The expected answer is the full listing, repeated exactly and free of images.

● GIVEN INFORMATION
********

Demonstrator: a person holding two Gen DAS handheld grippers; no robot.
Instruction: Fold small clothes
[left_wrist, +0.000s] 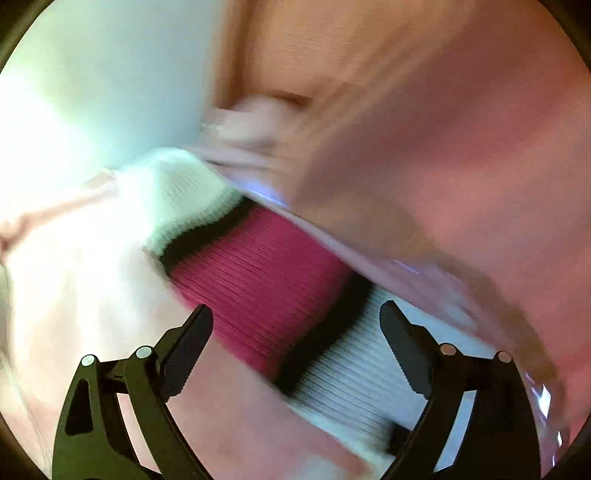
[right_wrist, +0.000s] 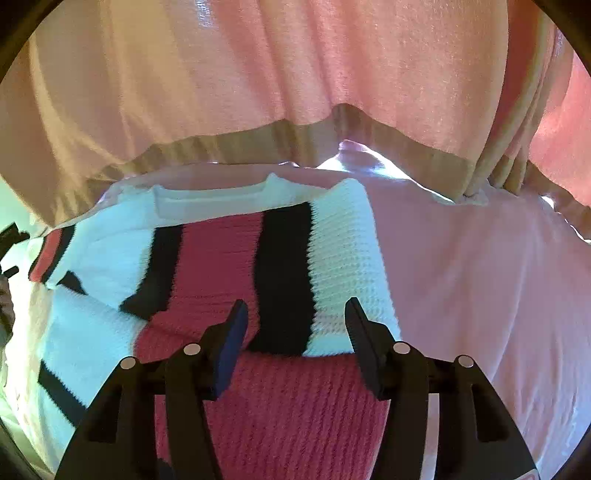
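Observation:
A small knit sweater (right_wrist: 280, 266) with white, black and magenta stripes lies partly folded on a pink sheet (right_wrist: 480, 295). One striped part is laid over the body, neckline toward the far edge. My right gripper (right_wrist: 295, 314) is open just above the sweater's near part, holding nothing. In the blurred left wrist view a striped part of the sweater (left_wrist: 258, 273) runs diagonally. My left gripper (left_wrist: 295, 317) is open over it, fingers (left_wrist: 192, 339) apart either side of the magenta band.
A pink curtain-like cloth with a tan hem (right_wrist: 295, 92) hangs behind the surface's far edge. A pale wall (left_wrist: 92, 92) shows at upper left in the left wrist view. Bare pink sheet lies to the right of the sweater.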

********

● EXERCISE SOLUTION
Demonstrator: a person holding two Gen DAS handheld grippers; no robot.
Instruction: Fold small clothes
[left_wrist, +0.000s] 
[right_wrist, +0.000s] 
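Observation:
A small knit sweater (right_wrist: 280, 266) with white, black and magenta stripes lies partly folded on a pink sheet (right_wrist: 480, 295). One striped part is laid over the body, neckline toward the far edge. My right gripper (right_wrist: 295, 314) is open just above the sweater's near part, holding nothing. In the blurred left wrist view a striped part of the sweater (left_wrist: 258, 273) runs diagonally. My left gripper (left_wrist: 295, 317) is open over it, fingers (left_wrist: 192, 339) apart either side of the magenta band.
A pink curtain-like cloth with a tan hem (right_wrist: 295, 92) hangs behind the surface's far edge. A pale wall (left_wrist: 92, 92) shows at upper left in the left wrist view. Bare pink sheet lies to the right of the sweater.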

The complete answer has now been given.